Saturday, December 18, 2010

i'm so gonna confess what i feel.

firstly, i don't know who to trust. I don't know wether my friends care for me, or just making use of my advantages.
i don't know wether my friends love me, like how i love them. everything seems so fine, but in the end its not.
i can say last time i don't care wether my friends care for me or not, i don't even give a damn about them, they can walked out in my life, its okay with me, last time, i kept on changing friend because i think i'm too demanding. but now i realized that its very hard to change friend . coz you give your trust to that person, then suddenly you'll just gonna argue and hate each other, it happened to me, maybe it happens to me for a reason , to learn the lesson to cherish my friends.

 i was very closed to this person, that time my whole world was spinning around him, then suddenly we argue because he said i'm changing, after a days passed by, we ignored each other, days come to month, after that, we say sorry to each other, but i know in my mind that, if he is my true friend, he can accept me of what i am... at first he tried to make me jealous, of course for me, its very sad, because youll see your ex-bestfriend that making you sad... as a result, i told myself to move on. and at first i used someone to make him jealous too, i know its bad thing , but i got no more choice.

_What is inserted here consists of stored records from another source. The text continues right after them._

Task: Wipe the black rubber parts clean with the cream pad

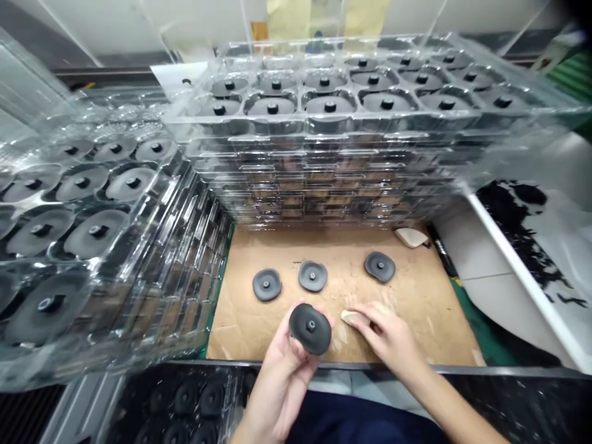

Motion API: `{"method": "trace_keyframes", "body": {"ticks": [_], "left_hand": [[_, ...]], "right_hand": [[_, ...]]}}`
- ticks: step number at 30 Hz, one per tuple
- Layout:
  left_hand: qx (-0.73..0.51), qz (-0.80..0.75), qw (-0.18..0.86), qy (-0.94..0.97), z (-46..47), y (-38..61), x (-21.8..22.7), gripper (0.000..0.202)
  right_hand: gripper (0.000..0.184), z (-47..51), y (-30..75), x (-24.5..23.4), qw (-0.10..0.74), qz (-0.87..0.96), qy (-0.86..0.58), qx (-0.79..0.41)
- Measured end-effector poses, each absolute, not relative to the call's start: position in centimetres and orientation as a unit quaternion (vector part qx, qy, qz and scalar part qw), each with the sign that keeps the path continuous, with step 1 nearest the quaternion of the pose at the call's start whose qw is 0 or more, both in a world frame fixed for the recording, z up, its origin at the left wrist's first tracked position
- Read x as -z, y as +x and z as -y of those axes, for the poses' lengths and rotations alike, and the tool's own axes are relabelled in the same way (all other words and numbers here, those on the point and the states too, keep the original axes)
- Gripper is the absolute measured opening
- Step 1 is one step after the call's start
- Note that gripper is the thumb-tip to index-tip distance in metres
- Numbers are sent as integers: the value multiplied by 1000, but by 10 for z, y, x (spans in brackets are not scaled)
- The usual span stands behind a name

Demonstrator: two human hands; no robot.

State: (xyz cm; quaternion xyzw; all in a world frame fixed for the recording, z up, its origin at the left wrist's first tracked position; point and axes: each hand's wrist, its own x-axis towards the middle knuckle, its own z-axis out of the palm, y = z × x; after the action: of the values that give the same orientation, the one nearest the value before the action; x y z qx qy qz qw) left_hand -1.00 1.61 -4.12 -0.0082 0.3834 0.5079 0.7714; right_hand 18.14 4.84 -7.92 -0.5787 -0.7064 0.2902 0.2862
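Yellow sheets (289, 21) are seen against the far wall (203, 24), and a white paper (178, 77) at far left. At right, black scraps (504, 213) are strewn beyond a white rail (522, 275); a green mat (491, 345) is partly covered by cardboard (240, 314).

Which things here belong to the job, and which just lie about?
Likely in use:
Dark grey rounded disc, left hand
Small cream pad, right hand
Three matching discs on brown cardboard
Clear plastic trays

Likely lying about:
White sheet
Loose black pieces

It looks like a factory workshop: clear trays (296, 151) of matching dark parts (99, 242) stand stacked beside cardboard (342, 246), black scraps (506, 213) nearby.
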Motion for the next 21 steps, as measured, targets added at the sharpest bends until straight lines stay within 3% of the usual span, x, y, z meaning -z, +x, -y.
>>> {"method": "trace_keyframes", "body": {"ticks": [4,7,11,15,18,21], "left_hand": [[-487,-389,782,11,-28,1,40,56],[-448,-400,799,28,-33,4,36,51],[-440,-424,791,44,-38,5,29,58],[-435,-424,792,59,-44,7,19,47],[-421,-397,815,39,-47,5,14,49],[-413,-393,821,37,-46,6,12,60]], "right_hand": [[18,-56,160,19,324,695,-568,-298],[22,-58,142,-11,366,740,-471,-312],[20,-64,133,-19,293,764,-438,-372],[23,-64,138,-18,377,759,-436,-304],[20,-53,154,-22,314,770,-425,-357],[20,-49,166,-27,263,775,-488,-303]]}}
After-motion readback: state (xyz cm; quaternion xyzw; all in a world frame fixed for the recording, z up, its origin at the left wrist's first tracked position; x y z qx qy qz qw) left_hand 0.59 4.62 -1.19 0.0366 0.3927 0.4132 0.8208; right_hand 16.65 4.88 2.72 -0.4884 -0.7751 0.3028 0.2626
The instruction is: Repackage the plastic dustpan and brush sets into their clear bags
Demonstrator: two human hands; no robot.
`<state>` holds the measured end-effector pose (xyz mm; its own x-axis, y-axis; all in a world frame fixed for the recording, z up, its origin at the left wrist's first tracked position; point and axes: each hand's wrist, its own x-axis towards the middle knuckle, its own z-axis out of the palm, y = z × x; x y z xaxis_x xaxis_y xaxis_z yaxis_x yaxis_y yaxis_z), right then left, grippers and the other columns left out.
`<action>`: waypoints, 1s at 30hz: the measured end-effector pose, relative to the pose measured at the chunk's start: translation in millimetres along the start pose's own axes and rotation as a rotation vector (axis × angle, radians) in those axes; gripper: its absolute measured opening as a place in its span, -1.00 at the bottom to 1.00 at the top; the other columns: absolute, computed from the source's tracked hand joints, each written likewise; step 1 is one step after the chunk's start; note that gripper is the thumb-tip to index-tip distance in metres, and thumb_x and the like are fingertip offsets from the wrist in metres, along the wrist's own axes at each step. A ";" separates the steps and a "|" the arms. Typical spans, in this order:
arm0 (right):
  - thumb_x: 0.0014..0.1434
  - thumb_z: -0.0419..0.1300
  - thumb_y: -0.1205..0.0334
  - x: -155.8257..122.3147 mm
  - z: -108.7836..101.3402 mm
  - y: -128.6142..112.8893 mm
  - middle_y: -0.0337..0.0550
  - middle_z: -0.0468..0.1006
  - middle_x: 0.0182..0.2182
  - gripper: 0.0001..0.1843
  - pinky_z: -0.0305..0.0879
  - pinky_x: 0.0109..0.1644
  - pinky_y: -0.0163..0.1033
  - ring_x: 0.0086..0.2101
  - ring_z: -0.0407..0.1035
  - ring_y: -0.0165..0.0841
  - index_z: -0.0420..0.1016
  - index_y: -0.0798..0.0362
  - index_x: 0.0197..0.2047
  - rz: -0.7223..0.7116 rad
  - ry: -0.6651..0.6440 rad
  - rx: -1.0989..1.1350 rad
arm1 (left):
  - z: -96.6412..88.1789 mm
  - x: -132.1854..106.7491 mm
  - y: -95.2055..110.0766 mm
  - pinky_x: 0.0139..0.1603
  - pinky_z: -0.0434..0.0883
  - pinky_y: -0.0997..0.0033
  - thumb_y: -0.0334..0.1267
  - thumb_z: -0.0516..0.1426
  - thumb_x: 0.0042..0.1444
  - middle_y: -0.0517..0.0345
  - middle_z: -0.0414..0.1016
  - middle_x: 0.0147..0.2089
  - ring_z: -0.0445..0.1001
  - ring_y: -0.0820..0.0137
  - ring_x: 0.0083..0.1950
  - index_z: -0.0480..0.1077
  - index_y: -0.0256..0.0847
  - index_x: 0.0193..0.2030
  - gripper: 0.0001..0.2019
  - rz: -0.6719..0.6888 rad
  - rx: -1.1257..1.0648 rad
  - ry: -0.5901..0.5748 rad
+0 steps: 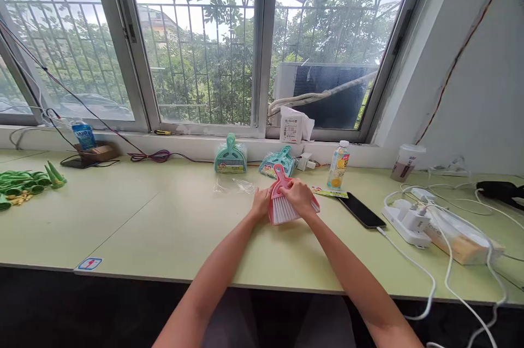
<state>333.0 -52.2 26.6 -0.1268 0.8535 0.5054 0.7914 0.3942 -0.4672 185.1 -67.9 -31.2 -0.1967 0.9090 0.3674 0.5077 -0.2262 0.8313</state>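
A small pink dustpan (pixel 315 205) stands on the table in front of me with a matching pink hand brush (pixel 282 201) nested against it, white bristles pointing down. My left hand (pixel 262 201) is closed on the dustpan's left edge. Around the brush, at the base of its handle, my right hand (pixel 298 196) is closed, partly covering the pan. Behind them lies a teal dustpan set (pixel 277 162) in clear wrapping. Further left, a green dustpan set (pixel 231 158) in similar wrapping leans upright near the wall. Crumpled clear plastic film (pixel 241 185) lies on the tabletop.
Right of my hands are a printed card strip (pixel 329 192), a drink bottle (pixel 338 165), a phone (pixel 362 210) and a power strip (pixel 409 222) with trailing cables. Green bundles (pixel 28 184) lie far left. The table's front edge (pixel 286 289) runs below my forearms.
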 end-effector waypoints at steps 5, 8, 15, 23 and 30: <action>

then one day an old friend , come back to my life, give me life again, i confess to him that at first i was using him only to make my ex bestfriend jealous, but i told him that its not gonna happen anymore, because he made my world happy, i realized that no matter what happen to you, someone will be there for you and make you move on. but now i'm scared to lost this boy, because now my world is spinning around him. but i hope god gave me this guy to be my bestfriend forever.
NO MATTER WHAT HAPPENS FAIRYTALE, HAS A HAPPY ENDING. i hope mine too.